▸ WORK ORDER
Every record must be repeated exactly, with no omission.

▸ SOURCE RECORDS

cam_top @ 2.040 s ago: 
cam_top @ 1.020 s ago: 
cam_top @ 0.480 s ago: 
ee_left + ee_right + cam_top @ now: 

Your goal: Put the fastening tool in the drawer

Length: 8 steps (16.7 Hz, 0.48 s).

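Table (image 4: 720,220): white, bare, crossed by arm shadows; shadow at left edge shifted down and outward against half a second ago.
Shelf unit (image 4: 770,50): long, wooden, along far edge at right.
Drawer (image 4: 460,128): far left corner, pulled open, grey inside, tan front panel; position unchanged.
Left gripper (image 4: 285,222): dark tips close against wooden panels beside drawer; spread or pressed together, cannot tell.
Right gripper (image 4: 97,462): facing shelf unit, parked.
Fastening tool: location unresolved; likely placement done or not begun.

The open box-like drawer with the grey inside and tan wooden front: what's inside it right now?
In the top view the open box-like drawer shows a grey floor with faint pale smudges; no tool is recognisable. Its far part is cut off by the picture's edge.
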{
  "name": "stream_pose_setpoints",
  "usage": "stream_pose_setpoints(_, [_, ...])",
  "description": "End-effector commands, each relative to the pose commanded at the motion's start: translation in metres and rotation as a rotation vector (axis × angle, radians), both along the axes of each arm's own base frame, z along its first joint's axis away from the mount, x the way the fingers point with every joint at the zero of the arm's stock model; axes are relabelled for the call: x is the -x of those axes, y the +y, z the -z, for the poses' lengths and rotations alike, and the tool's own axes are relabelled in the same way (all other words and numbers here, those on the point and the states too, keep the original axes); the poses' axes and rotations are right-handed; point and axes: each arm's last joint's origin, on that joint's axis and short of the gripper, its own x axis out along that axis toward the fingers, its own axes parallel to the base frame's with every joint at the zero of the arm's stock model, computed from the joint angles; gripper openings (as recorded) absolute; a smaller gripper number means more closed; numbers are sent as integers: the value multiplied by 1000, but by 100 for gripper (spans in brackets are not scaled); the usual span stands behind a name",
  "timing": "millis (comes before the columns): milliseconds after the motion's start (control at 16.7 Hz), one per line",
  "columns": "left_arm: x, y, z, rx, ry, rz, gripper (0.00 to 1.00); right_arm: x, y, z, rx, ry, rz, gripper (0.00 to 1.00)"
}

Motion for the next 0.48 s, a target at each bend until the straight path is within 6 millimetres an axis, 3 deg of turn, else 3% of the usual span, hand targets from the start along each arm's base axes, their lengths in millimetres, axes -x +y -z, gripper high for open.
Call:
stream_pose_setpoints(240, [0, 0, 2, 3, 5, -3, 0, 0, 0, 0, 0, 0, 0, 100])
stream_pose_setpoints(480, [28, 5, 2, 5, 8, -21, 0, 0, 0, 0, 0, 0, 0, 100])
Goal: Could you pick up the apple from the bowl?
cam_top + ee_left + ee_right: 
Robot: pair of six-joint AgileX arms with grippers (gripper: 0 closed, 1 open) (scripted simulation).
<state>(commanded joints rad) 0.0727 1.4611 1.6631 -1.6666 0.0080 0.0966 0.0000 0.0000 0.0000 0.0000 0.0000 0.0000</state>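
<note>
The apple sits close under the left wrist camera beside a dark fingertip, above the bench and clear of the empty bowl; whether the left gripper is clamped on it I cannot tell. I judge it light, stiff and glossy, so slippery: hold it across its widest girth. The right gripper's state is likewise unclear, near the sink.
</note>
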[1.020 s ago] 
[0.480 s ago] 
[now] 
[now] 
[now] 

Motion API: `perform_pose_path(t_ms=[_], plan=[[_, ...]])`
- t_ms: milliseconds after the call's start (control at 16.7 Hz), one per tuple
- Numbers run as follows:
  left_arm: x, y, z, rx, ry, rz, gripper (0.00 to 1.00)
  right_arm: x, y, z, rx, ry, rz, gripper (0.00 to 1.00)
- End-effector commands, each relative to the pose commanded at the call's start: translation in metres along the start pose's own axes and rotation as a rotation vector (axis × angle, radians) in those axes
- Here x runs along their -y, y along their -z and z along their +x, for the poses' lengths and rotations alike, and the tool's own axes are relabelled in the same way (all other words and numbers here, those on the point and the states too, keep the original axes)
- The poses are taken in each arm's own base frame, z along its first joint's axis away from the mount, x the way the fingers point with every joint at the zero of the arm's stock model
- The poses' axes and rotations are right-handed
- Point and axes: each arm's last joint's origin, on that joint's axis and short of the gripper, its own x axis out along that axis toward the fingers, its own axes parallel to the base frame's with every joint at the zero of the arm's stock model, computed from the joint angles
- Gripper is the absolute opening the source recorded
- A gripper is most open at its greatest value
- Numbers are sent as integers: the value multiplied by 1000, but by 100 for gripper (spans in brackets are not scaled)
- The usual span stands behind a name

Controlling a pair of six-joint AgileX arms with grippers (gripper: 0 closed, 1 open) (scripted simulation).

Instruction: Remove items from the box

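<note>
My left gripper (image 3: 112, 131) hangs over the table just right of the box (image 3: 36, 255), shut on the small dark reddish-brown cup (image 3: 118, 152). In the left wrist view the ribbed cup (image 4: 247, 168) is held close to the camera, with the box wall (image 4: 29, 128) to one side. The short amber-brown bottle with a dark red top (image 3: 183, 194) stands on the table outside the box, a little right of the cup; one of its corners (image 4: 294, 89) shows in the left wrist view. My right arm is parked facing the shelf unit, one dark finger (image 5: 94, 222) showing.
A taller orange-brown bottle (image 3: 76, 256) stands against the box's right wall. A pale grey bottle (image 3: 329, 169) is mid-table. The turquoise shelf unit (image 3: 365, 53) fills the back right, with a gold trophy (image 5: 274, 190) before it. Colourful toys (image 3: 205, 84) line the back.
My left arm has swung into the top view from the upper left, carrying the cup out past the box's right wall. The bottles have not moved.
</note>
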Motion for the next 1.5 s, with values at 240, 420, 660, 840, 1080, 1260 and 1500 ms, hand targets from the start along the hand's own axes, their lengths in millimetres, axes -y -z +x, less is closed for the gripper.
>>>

▸ PROBLEM SOLUTION
cam_top @ 2.040 s ago: 
cam_top @ 1.020 s ago: 
cam_top @ 0.480 s ago: 
ee_left + ee_right + cam_top @ now: 

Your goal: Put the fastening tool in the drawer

Length: 8 steps (16.7 Hz, 0.48 s).

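Table (image 4: 720,220): white, bare, crossed by arm shadows; shadow at left edge shifted down and outward against half a second ago.
Shelf unit (image 4: 770,50): long, wooden, along far edge at right.
Drawer (image 4: 460,128): far left corner, pulled open, grey inside, tan front panel; position unchanged.
Left gripper (image 4: 285,222): dark tips close against wooden panels beside drawer; spread or pressed together, cannot tell.
Right gripper (image 4: 97,462): facing shelf unit, parked.
Fastening tool: location unresolved; likely placement done or not begun.

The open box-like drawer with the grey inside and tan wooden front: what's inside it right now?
In the top view the open box-like drawer shows a grey floor with faint pale smudges; no tool is recognisable. Its far part is cut off by the picture's edge.
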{
  "name": "stream_pose_setpoints",
  "usage": "stream_pose_setpoints(_, [_, ...])",
  "description": "End-effector commands, each relative to the pose commanded at the motion's start: translation in metres and rotation as a rotation vector (axis × angle, radians), both along the axes of each arm's own base frame, z along its first joint's axis away from the mount, x the way the fingers point with every joint at the zero of the arm's stock model; axes are relabelled for the call: x is the -x of those axes, y the +y, z the -z, for the poses' lengths and rotations alike, and the tool's own axes are relabelled in the same way (all other words and numbers here, those on the point and the states too, keep the original axes); the poses' axes and rotations are right-handed; point and axes: each arm's last joint's origin, on that joint's axis and short of the gripper, its own x axis out along that axis toward the fingers, its own axes parallel to the base frame's with every joint at the zero of the arm's stock model, computed from the joint angles; gripper openings (as recorded) absolute; a smaller gripper number means more closed; numbers are sent as integers: the value multiplied by 1000, but by 100 for gripper (spans in brackets are not scaled); the usual span stands behind a name",
  "timing": "millis (comes before the columns): milliseconds after the motion's start (control at 16.7 Hz), one per line",
  "columns": "left_arm: x, y, z, rx, ry, rz, gripper (0.00 to 1.00); right_arm: x, y, z, rx, ry, rz, gripper (0.00 to 1.00)"
}

Motion for the next 0.48 s, a target at each bend until the straight path is within 6 millimetres an axis, 3 deg of turn, else 3% of the usual span, hand targets from the start along each arm's base axes, their lengths in millimetres, axes -x +y -z, gripper high for open.
Call:
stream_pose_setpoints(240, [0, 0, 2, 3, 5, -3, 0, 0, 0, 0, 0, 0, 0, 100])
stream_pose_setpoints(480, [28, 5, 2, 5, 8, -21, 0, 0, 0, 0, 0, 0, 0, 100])
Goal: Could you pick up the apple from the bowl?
cam_top + ee_left + ee_right: 
Robot: pair of six-joint AgileX arms with grippers (gripper: 0 closed, 1 open) (scripted simulation).
<state>(commanded joints rad) 0.0727 1.4611 1.6631 -1.6666 0.0080 0.0966 0.0000 0.0000 0.0000 0.0000 0.0000 0.0000</state>
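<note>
The apple sits close under the left wrist camera beside a dark fingertip, above the bench and clear of the empty bowl; whether the left gripper is clamped on it I cannot tell. I judge it light, stiff and glossy, so slippery: hold it across its widest girth. The right gripper's state is likewise unclear, near the sink.
</note>
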[1.020 s ago] 
[0.480 s ago] 
[now] 
[now] 
[now] 

Motion API: `perform_pose_path(t_ms=[_], plan=[[_, ...]])`
- t_ms: milliseconds after the call's start (control at 16.7 Hz), one per tuple
- Numbers run as follows:
  left_arm: x, y, z, rx, ry, rz, gripper (0.00 to 1.00)
  right_arm: x, y, z, rx, ry, rz, gripper (0.00 to 1.00)
- End-effector commands, each relative to the pose commanded at the call's start: translation in metres along the start pose's own axes and rotation as a rotation vector (axis × angle, radians) in those axes
- Here x runs along their -y, y along their -z and z along their +x, for the poses' lengths and rotations alike, and the tool's own axes are relabelled in the same way (all other words and numbers here, those on the point and the states too, keep the original axes)
- The poses are taken in each arm's own base frame, z along its first joint's axis away from the mount, x the way the fingers point with every joint at the zero of the arm's stock model
- The poses' axes and rotations are right-handed
- Point and axes: each arm's last joint's origin, on that joint's axis and short of the gripper, its own x axis out along that axis toward the fingers, its own axes parallel to the base frame's with every joint at the zero of the arm's stock model, computed from the joint angles
- Gripper is the absolute opening the source recorded
- A gripper is most open at its greatest value
- Numbers are sent as integers: the value multiplied by 1000, but by 100 for gripper (spans in brackets are not scaled)
- The usual span stands behind a name

Controlling a pair of six-joint AgileX arms with grippers (gripper: 0 closed, 1 open) (scripted simulation).

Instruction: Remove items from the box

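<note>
My left gripper (image 3: 112, 131) hangs over the table just right of the box (image 3: 36, 255), shut on the small dark reddish-brown cup (image 3: 118, 152). In the left wrist view the ribbed cup (image 4: 247, 168) is held close to the camera, with the box wall (image 4: 29, 128) to one side. The short amber-brown bottle with a dark red top (image 3: 183, 194) stands on the table outside the box, a little right of the cup; one of its corners (image 4: 294, 89) shows in the left wrist view. My right arm is parked facing the shelf unit, one dark finger (image 5: 94, 222) showing.
A taller orange-brown bottle (image 3: 76, 256) stands against the box's right wall. A pale grey bottle (image 3: 329, 169) is mid-table. The turquoise shelf unit (image 3: 365, 53) fills the back right, with a gold trophy (image 5: 274, 190) before it. Colourful toys (image 3: 205, 84) line the back.
My left arm has swung into the top view from the upper left, carrying the cup out past the box's right wall. The bottles have not moved.
</note>
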Motion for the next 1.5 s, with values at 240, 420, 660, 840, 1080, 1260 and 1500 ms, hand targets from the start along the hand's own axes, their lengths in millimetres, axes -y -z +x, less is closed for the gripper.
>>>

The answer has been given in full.